§ What to produce
Somewhere below are a line with "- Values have" and a later line with "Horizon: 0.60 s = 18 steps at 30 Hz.". Output exactly those lines and all lines between them.

§ Data provided

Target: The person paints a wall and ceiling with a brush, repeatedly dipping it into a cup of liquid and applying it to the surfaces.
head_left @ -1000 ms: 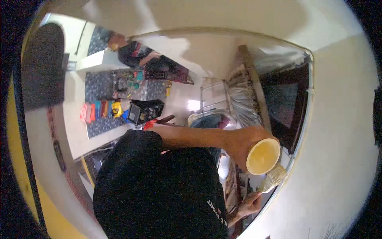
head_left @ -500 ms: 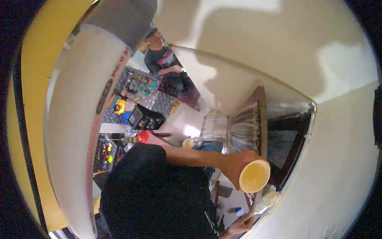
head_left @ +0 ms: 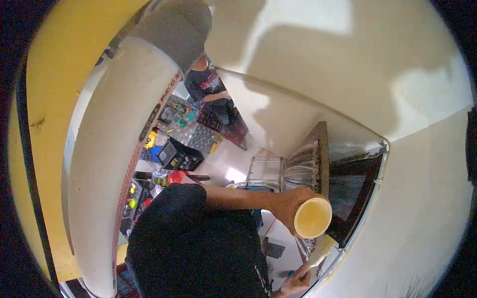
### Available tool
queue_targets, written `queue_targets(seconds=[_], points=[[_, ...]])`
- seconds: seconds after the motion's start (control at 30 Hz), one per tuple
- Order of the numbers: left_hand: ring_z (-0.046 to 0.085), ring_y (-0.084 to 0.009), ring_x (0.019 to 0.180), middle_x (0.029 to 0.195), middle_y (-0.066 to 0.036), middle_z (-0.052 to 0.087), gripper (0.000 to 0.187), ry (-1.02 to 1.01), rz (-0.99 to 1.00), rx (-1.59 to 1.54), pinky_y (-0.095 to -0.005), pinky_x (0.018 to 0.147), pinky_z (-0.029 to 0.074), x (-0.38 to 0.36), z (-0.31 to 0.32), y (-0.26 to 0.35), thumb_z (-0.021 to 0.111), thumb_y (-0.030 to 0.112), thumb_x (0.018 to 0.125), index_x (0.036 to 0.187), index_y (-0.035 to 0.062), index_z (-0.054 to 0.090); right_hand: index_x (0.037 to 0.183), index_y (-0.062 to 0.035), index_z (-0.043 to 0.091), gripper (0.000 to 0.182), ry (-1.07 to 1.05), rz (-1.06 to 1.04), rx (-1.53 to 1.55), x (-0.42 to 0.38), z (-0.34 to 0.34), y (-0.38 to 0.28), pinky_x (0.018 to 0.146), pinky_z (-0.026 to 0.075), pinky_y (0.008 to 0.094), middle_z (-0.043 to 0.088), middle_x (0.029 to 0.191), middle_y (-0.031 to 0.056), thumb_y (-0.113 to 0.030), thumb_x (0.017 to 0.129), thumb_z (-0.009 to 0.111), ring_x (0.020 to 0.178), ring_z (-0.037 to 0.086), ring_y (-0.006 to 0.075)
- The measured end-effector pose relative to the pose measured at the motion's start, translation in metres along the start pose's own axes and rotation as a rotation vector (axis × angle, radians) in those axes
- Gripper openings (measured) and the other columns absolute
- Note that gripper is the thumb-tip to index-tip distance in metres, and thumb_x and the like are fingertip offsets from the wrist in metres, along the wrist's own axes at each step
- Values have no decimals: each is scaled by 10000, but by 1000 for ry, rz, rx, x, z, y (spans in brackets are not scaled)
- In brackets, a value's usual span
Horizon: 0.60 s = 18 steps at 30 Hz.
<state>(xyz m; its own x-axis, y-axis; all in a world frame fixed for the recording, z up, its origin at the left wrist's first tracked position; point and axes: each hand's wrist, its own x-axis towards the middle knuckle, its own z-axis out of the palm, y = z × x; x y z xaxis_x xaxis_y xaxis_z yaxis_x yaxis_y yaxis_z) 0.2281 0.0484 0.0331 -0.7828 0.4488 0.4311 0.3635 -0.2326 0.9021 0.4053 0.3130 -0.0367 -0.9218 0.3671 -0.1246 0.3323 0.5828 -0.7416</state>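
Note:
My left hand [head_left: 290,206] is wrapped round a pale yellow cup [head_left: 314,217], whose round open mouth faces me. Lower down, my right hand [head_left: 296,284] grips the handle of a paintbrush [head_left: 320,252]. The brush's pale bristles point up and to the right, just below the cup's rim and close to the metal edge strip [head_left: 343,256] along the wall. My left arm reaches across from the black sleeve [head_left: 169,208]; most of my right arm is hidden behind the shirt.
A large white pipe [head_left: 114,149] runs down the left side. Below stand a metal ladder [head_left: 266,160] and a black crate [head_left: 179,155] with items inside. Another person [head_left: 208,89] is near the far wall. A wooden board [head_left: 323,159] and a dark window-like opening [head_left: 355,186] lie beyond the cup.
The paintbrush has moved left, away from the metal edge strip and nearer the cup. The cup has shifted slightly left. My view has turned a little.

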Motion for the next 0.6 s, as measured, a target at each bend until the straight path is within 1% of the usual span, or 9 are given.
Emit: queue_targets(seconds=[0.07, 0.13, 0.23, 0.27, 0.33, 0.4, 0.47, 0.53, 0.6], points=[[615, -200, 845, 935, -65, 631, 629, 51, -13, 15, -327, 765, 478, -4, 3, -15, 855, 275, 505, 1034, 92, 568, 986, 48, 649, 310, 16, 40, 8, 1, 6, -12, 456, 281, 310, 556, 651, 47, -224, 939, 507, 536, 369, 111], [616, -202, 846, 934, -67, 632, 624, 99, -26, 24, -330, 767, 479, 0, -2, -11, 855, 276, 504, 1028, 91, 572, 976, 44, 655, 320, -13, -101, 19, 4, 9, -23, 472, 301, 321, 594, 685, 68, -237, 938, 507, 547, 399, 129], [619, -213, 850, 933, -77, 635, 620, 15, -48, -12, -341, 775, 482, 1, -13, -4, 852, 265, 491, 1019, 87, 580, 974, 37, 660, 320, 42, -243, -13, 9, 21, -28, 490, 319, 328, 620, 718, 93, -239, 938, 502, 559, 421, 146], [620, -217, 851, 934, -81, 636, 621, 84, -60, 17, -345, 778, 483, 0, -13, -9, 849, 255, 484, 1019, 86, 583, 974, 37, 660, 320, 37, -248, -17, 10, 20, -31, 490, 319, 328, 620, 718, 93, -239, 938, 502, 559, 421, 146], [621, -221, 852, 935, -85, 638, 622, 159, -75, 43, -349, 781, 485, -3, -17, -11, 846, 245, 476, 1018, 84, 586, 965, 41, 663, 323, -79, -55, -59, 9, 16, -41, 502, 336, 344, 625, 737, 123, -236, 938, 499, 571, 446, 166], [621, -226, 859, 944, -89, 637, 639, 83, -50, 105, -349, 784, 485, -4, -22, -12, 843, 233, 468, 1032, 85, 583, 955, 47, 662, 326, -81, -98, -47, 12, 18, -45, 497, 336, 349, 624, 737, 128, -235, 938, 499, 566, 444, 167], [622, -227, 865, 949, -89, 638, 638, 111, -85, 78, -349, 786, 484, -7, -23, -18, 844, 234, 467, 1030, 86, 584, 946, 53, 662, 329, -82, -137, -34, 13, 20, -34, 493, 335, 354, 624, 736, 132, -233, 937, 499, 562, 442, 168], [622, -227, 870, 953, -90, 638, 637, 131, -123, 44, -350, 788, 484, -9, -24, -18, 846, 234, 467, 1028, 87, 584, 944, 58, 661, 325, -20, -123, -145, 16, 22, -8, 501, 356, 364, 629, 751, 147, -230, 930, 512, 577, 487, 186], [618, -223, 893, 991, -87, 634, 676, 80, -77, 20, -348, 804, 482, -9, -32, -12, 852, 233, 467, 1065, 90, 572, 965, 56, 657, 316, -18, -173, -85, 21, 22, -6, 515, 375, 361, 632, 763, 159, -224, 928, 516, 599, 516, 195]])
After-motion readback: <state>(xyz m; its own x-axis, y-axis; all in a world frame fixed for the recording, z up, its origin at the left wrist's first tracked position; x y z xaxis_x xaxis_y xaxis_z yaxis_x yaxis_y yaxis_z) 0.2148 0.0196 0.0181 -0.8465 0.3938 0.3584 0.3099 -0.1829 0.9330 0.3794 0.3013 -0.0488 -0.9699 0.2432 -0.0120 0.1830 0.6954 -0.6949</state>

§ Problem solution
- Values have no decimals: each is scaled by 10000, but by 1000 for ry, rz, rx, x, z, y (spans in brackets are not scaled)
- In brackets, a value's usual span
Horizon: 0.60 s = 18 steps at 30 Hz.

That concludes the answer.